Pick out each line of the records in which the word "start" appears.

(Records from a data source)
+++++

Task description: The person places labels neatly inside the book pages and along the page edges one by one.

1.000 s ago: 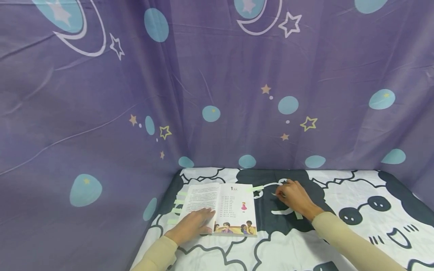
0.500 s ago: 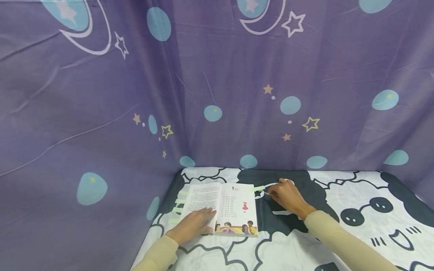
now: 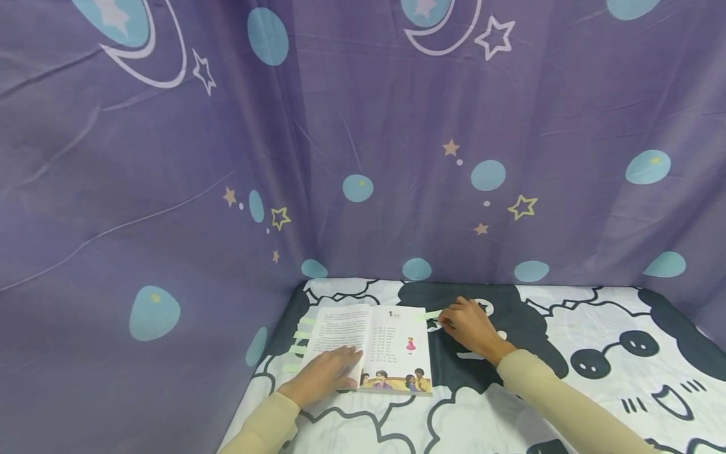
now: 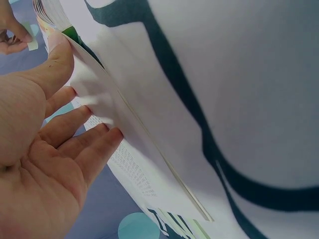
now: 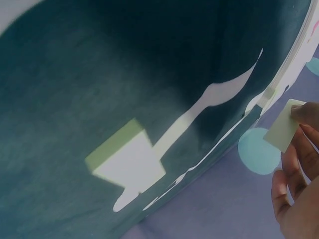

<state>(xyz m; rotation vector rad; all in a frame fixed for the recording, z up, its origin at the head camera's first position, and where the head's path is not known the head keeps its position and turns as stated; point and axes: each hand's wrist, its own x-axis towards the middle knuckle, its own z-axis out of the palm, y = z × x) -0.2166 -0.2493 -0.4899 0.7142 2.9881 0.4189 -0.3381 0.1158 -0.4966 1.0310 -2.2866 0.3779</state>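
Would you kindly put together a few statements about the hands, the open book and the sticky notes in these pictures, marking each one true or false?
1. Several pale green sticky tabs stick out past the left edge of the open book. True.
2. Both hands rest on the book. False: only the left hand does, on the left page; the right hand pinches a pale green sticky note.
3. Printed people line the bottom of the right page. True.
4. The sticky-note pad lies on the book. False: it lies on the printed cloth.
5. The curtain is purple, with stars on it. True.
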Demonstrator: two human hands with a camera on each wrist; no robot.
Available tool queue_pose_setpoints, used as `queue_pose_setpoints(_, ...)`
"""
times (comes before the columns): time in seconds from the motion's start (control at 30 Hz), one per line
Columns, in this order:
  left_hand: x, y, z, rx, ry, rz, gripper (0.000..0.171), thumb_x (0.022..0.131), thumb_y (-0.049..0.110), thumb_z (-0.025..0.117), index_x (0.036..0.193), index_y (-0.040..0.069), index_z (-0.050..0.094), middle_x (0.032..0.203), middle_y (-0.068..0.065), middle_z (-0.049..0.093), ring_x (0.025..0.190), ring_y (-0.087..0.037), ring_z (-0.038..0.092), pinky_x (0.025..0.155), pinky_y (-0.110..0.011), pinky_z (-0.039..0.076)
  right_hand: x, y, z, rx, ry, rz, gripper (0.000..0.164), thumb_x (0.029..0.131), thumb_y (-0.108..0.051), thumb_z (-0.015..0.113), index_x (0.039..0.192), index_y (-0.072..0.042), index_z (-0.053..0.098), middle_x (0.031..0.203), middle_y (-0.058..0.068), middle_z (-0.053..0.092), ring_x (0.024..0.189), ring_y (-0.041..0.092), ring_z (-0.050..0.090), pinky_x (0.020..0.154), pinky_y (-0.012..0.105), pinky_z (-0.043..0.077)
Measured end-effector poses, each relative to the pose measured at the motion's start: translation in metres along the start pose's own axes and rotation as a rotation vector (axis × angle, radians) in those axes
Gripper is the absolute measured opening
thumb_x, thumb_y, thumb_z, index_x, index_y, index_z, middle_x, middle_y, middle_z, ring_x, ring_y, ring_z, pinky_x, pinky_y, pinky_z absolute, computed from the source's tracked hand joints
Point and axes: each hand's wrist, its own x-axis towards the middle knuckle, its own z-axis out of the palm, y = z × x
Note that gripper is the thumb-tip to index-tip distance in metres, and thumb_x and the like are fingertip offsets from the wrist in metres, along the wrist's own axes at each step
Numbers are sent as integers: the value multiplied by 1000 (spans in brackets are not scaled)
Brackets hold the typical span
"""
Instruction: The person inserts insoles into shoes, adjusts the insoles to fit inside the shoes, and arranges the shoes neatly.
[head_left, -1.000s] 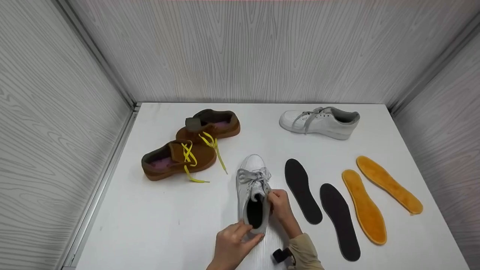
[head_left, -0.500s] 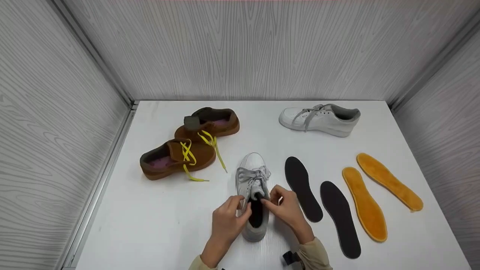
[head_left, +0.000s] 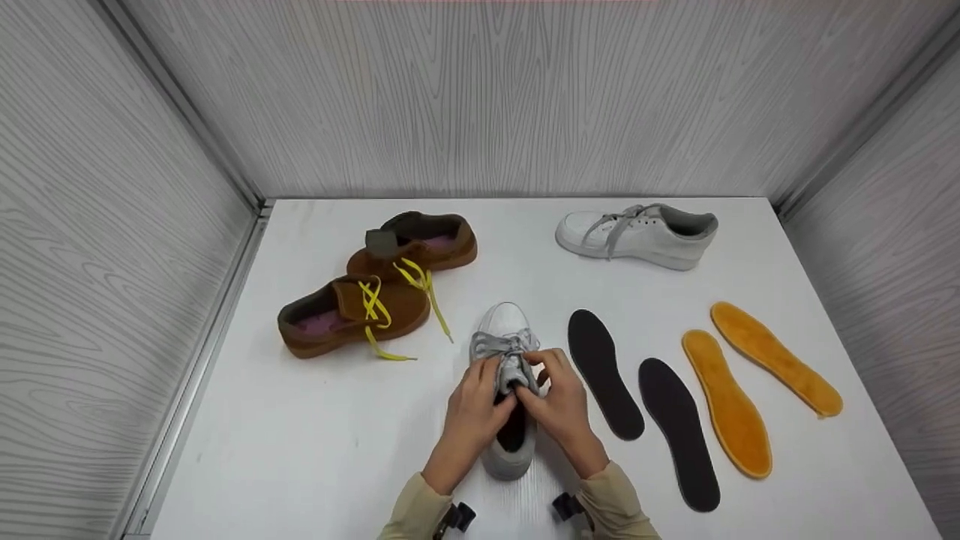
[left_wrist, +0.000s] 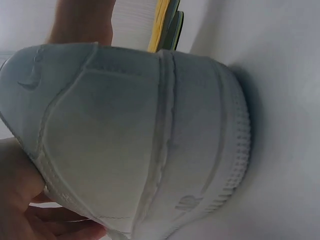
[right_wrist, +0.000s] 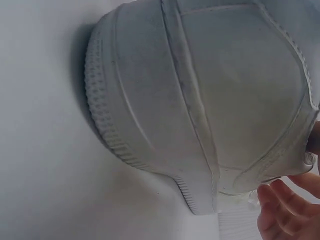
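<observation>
The white shoe (head_left: 507, 463) is set upright on the table (head_left: 337, 450), its toe pointed away from the person; it is held between the left hand (head_left: 471, 405) and the right hand (head_left: 562, 397), the fingers of both curled narrowly in around the tongue (head_left: 513, 373), though whether tongue or collar is pinched cannot be told; half a second earlier, both hands were placed nearer the heel; the brown shoes (head_left: 352, 311), second white shoe (head_left: 637, 236), black insoles (head_left: 606, 375) and orange insoles (head_left: 727, 405) have been left undisturbed.
</observation>
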Motion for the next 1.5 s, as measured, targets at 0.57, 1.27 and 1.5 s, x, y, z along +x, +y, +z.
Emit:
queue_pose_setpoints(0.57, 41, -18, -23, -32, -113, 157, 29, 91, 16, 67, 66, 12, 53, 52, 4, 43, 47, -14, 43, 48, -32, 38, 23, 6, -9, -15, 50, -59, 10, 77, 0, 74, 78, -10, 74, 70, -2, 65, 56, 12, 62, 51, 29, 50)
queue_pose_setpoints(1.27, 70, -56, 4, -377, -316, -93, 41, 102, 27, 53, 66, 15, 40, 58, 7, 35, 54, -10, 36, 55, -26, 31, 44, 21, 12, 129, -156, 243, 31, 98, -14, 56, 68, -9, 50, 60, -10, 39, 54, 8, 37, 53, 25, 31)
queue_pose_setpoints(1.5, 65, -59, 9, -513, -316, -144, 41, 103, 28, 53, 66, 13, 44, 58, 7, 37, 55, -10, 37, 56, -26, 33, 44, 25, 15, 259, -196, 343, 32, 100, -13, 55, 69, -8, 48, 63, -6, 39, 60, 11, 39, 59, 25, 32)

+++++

#### OUTPUT BELOW:
times (comes before the columns): time in seconds from the motion's start (control at 30 Hz), one per line
Measured end-effector poses, each relative to the pose measured at the motion's start: translation in metres along the start pose's own axes and rotation as a rotation vector (axis × angle, radians) in those axes

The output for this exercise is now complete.